INSTRUCTIONS FOR THE TASK
The required answer is the data below, restated word for word with images omitted.

SOURCE MATERIAL
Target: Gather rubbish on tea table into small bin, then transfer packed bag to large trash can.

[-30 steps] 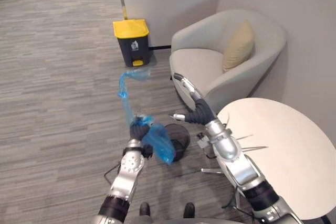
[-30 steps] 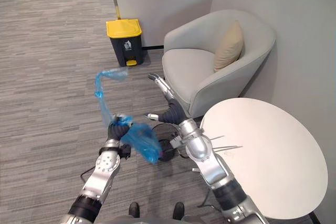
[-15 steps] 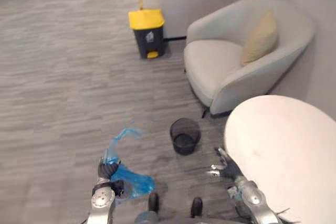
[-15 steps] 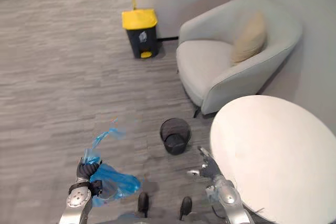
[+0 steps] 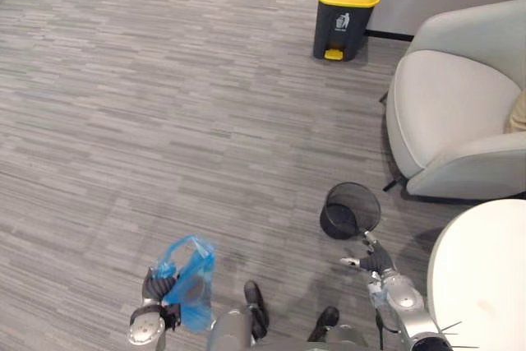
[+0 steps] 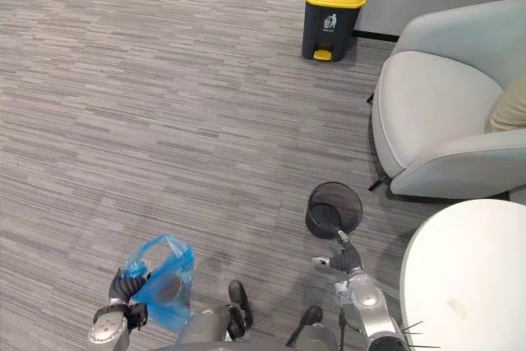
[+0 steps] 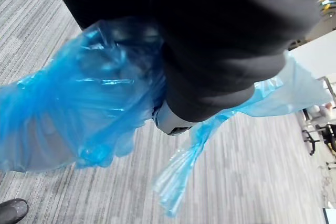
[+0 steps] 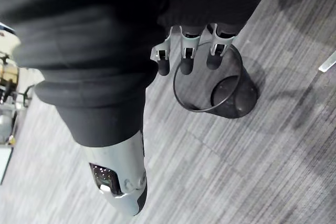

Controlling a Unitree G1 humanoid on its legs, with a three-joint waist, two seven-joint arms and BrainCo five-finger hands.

RESULT FOR THIS TASK
Target: Gather rubbish on tea table into small bin, then transfer packed bag to large trash can.

[-30 steps] 
[-30 steps] 
[-15 steps] 
[-15 steps] 
[+0 steps] 
[+0 steps] 
[+0 steps] 
[+0 steps] 

Controlling a Unitree G1 humanoid on its legs, with a three-joint waist, two seven-joint arms and BrainCo five-finger hands.

Nothing remains to be added to the exercise.